At the outset of The Godfather, in a room shrouded in shadow, a stricken Sicilian undertaker whose daughter has been brutalized, kisses the hand of Marlon Brando's Don Corleone, asking for justice in a way the Don has indicated he must.
In the background of the shot, not yet in focus either as a character or as an actor, but listening intently to Brando, is James Caan playing Sonny, the Corleone family's heir apparent.
"Someday," says Brando's don to the undertaker." And that day might never come, I will call upon you to do a service for me."
Many months later, Sonny — having long since come into focus as hot-headed, impulsive and violent — lies shredded by bullets on a mortuary slab, and "someday" has come.
"I want you to use all your powers and all your skills," the Don tells the undertaker, seeking one last comfort for his son. "I don't want his mother to see him this way."
Then his voice breaks. "Look how they massacred my boy."

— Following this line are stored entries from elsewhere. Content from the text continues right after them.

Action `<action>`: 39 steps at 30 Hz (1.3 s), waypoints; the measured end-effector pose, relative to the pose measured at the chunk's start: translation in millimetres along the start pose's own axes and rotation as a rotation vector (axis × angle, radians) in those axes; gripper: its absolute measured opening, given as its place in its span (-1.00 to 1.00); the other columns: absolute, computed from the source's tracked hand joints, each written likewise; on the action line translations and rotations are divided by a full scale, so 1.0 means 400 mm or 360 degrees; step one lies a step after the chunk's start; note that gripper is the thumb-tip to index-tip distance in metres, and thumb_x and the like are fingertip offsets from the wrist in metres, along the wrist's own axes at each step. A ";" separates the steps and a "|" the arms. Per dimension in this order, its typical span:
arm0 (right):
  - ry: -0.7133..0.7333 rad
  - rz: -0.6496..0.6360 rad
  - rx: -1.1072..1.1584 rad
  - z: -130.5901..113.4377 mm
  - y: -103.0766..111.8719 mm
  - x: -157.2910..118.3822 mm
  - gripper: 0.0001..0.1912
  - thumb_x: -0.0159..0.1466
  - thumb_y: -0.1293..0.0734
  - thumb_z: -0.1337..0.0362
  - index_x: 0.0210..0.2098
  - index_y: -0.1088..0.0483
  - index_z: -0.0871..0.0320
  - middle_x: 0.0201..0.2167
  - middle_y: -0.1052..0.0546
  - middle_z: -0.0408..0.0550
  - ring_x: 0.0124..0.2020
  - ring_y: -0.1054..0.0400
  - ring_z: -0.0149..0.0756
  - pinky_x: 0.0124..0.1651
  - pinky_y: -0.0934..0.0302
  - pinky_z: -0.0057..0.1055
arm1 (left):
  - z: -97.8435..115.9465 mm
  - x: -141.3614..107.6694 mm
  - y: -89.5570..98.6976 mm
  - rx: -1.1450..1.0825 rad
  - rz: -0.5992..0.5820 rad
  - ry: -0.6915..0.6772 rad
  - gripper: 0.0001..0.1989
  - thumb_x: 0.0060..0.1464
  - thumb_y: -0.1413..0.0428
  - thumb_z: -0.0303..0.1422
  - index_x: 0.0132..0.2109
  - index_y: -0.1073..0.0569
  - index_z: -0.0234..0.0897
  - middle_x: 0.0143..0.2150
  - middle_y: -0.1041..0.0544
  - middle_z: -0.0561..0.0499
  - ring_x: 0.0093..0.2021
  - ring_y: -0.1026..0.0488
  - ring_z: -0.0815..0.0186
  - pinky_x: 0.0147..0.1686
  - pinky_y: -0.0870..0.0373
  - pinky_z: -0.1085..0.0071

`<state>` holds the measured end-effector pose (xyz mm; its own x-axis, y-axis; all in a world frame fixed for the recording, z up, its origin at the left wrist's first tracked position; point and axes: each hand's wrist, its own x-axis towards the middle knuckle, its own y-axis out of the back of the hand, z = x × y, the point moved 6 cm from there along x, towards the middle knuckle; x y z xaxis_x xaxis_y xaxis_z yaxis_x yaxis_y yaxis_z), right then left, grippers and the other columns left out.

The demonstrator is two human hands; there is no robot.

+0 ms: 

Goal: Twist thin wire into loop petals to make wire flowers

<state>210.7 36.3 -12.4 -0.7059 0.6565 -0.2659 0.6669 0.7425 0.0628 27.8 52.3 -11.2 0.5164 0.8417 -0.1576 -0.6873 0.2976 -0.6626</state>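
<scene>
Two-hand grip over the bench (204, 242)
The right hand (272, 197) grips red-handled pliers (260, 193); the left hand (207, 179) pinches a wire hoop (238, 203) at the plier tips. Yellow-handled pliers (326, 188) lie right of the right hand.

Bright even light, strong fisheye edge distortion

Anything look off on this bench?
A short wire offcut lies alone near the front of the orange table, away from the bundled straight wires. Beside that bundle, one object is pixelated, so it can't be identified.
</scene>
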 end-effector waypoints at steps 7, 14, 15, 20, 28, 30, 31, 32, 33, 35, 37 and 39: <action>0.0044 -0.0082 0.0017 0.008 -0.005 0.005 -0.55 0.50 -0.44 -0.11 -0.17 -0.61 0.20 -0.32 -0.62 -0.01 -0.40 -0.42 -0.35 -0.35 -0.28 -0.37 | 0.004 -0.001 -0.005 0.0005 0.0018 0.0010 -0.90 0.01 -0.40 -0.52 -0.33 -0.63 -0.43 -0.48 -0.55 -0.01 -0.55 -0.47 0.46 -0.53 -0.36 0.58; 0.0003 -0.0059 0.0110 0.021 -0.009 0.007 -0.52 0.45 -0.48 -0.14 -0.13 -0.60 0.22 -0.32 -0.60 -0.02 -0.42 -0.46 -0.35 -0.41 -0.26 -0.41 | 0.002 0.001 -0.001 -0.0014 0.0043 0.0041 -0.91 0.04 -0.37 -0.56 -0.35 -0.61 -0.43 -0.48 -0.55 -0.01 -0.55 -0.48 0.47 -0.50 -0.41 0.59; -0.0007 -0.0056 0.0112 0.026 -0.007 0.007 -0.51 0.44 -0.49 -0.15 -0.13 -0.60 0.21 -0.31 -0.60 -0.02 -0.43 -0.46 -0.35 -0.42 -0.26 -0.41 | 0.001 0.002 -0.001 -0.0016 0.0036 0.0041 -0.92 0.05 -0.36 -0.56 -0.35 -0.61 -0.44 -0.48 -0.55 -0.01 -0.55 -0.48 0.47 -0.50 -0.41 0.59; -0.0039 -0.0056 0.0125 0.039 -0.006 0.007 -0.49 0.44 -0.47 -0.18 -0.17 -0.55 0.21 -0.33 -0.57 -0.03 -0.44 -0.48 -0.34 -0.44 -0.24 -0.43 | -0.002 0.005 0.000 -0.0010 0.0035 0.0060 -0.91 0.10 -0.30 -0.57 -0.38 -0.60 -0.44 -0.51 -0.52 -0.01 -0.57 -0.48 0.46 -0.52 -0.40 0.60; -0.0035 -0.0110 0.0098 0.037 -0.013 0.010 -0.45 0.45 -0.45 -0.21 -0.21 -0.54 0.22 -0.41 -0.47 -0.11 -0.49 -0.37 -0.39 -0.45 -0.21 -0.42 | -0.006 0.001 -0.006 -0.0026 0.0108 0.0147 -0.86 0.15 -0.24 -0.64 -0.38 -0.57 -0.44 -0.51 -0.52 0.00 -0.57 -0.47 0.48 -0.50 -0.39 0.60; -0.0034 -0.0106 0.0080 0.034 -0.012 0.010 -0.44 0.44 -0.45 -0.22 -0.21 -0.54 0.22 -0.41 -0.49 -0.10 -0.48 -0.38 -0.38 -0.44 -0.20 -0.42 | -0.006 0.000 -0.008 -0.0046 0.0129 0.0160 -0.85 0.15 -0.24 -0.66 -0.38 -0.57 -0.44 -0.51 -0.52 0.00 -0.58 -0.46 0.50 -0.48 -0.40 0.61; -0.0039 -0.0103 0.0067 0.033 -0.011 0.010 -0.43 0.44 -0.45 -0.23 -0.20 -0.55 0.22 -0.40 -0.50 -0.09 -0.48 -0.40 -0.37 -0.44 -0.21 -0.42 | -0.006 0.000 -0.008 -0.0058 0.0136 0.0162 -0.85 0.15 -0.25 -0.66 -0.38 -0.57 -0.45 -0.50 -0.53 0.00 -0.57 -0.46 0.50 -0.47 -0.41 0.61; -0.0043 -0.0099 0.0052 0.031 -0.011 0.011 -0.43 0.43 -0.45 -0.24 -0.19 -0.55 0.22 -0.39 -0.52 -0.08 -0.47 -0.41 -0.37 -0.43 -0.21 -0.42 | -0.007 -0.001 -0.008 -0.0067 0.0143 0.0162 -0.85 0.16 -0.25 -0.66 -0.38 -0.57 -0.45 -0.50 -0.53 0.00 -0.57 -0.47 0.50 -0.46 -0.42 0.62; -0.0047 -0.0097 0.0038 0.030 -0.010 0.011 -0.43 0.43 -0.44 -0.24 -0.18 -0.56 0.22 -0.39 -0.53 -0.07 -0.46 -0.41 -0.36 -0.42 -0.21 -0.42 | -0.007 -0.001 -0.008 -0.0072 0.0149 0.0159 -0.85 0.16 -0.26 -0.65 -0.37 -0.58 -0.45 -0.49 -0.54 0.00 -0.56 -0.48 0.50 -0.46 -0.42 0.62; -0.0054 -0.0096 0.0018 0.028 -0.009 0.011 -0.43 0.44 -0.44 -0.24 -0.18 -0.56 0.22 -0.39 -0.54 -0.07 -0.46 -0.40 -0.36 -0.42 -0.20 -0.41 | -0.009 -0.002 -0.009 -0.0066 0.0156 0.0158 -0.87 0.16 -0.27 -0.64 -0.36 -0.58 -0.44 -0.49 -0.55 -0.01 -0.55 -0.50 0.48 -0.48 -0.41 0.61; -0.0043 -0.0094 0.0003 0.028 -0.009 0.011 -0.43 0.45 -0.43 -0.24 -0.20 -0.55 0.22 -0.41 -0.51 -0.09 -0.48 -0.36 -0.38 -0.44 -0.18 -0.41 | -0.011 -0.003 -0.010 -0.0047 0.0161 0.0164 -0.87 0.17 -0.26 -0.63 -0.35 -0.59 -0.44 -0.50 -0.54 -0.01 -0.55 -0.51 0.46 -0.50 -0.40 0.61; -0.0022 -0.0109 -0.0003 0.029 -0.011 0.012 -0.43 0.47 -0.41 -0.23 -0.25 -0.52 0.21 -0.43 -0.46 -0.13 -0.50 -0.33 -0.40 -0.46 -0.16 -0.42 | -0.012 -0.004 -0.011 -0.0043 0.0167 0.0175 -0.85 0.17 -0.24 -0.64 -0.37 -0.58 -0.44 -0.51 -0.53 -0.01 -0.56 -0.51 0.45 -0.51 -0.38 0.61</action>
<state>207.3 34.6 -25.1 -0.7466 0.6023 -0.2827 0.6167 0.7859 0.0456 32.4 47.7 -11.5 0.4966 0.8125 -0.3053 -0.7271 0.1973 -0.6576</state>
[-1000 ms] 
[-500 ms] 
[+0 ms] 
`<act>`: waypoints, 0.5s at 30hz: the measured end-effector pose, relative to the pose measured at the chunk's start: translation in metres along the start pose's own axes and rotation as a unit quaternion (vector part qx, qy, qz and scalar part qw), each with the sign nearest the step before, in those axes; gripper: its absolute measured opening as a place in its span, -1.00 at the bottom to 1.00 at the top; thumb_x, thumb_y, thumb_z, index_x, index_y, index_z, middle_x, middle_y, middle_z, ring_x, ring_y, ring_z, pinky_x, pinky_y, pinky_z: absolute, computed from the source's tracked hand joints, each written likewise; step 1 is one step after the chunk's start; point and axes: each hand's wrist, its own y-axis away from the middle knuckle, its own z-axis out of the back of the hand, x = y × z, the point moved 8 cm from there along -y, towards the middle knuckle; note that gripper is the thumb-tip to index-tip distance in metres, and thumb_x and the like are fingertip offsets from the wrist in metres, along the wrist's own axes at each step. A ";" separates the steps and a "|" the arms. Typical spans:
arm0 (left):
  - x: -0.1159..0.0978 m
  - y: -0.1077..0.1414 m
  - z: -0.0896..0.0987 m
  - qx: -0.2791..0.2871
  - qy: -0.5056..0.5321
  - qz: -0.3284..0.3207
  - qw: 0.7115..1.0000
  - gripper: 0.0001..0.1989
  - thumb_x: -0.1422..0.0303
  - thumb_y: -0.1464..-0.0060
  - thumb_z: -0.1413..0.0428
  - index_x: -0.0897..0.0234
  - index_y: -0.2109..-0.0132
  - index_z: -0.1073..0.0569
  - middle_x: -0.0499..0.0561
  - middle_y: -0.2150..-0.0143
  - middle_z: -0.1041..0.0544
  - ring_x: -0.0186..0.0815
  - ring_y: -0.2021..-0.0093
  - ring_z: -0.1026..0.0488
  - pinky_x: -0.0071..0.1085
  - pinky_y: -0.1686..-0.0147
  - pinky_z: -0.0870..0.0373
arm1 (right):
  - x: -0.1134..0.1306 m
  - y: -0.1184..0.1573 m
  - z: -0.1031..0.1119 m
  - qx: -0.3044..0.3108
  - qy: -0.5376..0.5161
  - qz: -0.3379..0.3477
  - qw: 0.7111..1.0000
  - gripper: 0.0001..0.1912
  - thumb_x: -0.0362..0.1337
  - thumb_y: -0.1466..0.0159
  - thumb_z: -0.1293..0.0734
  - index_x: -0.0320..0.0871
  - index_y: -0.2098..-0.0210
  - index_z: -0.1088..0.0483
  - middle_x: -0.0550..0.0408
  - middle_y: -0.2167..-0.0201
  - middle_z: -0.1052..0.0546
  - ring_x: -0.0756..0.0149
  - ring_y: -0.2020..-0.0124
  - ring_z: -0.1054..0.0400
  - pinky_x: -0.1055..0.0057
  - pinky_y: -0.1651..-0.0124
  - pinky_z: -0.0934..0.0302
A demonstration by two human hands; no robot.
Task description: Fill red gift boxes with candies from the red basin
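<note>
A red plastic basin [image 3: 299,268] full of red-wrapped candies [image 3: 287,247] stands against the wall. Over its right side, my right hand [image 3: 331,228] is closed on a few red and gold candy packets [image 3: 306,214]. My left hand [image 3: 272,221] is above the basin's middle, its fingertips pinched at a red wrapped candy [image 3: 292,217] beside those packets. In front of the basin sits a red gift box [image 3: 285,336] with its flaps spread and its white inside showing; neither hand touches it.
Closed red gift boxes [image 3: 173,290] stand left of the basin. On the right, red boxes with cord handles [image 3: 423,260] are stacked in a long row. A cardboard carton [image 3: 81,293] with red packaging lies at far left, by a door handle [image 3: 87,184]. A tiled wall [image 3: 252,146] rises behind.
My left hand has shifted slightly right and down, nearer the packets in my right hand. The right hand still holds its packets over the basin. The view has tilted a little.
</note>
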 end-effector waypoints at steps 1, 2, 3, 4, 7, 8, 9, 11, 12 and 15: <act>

In the gangster flicks of an earlier era, nearly always told from the moralistic viewpoint of the authorities, this scene wouldn't exist. In 1972, The Godfather changed the formula. It asked us to identify not with the law, but with the Mafiosi.
A new template: realistic gangsters
Actually, it went further: It asked us to feel for the Mafiosi. And we did. When mobsters died in The Godfather, audiences wept.
And the actors who played those mobsters became identified with them in ways that earlier actors — say, Jimmy Cagney, who played tough guys in The Public Enemy, The Roaring Twenties, White Heat, Angels with Dirty Faces and a dozen other films — never did.
Of course, given the artificiality of gangster flicks in the 1930s and '40s, it made sense that no one would confuse Cagney with the tough guys he played, any more than he'd be confused with Broadway showman George M. Cohan when he played him in Yankee Doodle Dandy.
But shortly after The Godfather made him a bankable star, James Caan got turned down when he tried to join a country club because its members so believed his performance, they thought that like Sonny, he was a "made man."
"I'm not even Italian," he told them, "I'm Jewish." Didn't matter. And with The Godfather ushering in a new realism in mob movies, Caan wasn't alone.
Ray Liotta, who exploded to stardom when he played the young lead in Martin Scorsese's GoodFellas, also struggled to avoid typecasting, going so far as to refuse a major role in The Sopranos (though he relented many years later, taking a part in last year's Sopranos movie prequel The Many Saints of Newark).
Paul Sorvino, who played Paulie, Liotta's quietly thuggish mentor in GoodFellas, faced a similar struggle. Though he was an opera singer, a poet, and a deft comic actor, he got stuck in the public mind as a tough guy. He ended up playing mob bosses repeatedly over the next three decades, including as recently as last year in television's Godfather of Harlem.
And the once-a-gangster-always-a-gangster problem didn't just apply to featured players. Quite a few of Sorvino's GoodFellas henchmen found steady employment with suburban mafioso Tony Soprano a decade later, including Paul Herman who played Beansie Gaeta, and Tony Sirico who played Paulie "Walnuts" Gualtieri.
As the Mafia recedes, so must its interpreters
Still, this wave of modern mafia epics was just that — a wave. And it crested with the six seasons of The Sopranos almost two decades ago. There are still occasional mob stories with Italian faces being produced. But in recent years, a more egalitarian Hollywood has turned its attention to African-American anti-heroes, Asian cyber-criminals and drug cartels from Latin America. And as the Mafia recedes, so, eventually, must its interpreters.
All five of these actors – Caan, Liotta, Sorvino, Herman, and Sirico — were still robust and working at the start of this year. Now, in the space of just a few months, they're gone — which is perhaps unsurprising in actuarial terms, but still comes as a shock. We tend to freeze actors in the roles we best remember. Caan, for instance, was in his early 30s — young and vital — when he made The Godfather.
But it's now a half-century later. Liotta was in his 30s, Sorvino, Sirico and Herman were in their 40s and 50s when GoodFellas premiered and that's 32 years ago. We remember them all at their peak, which makes their loss feel like the passing of a generation.
It happens to every genre — the great silent comedians, the tap-dancing musical stars of the 1930s and '40s, the cowpokes and lawmen who rode a Cinemascope range in the 1950s. There will come a time — one hopes, many decades from now — when audiences will mourn the passing of a generation of superheroes.
But this crowd is the one we're losing now: the mobsters we unexpectedly — and against all our better instincts — came to care about.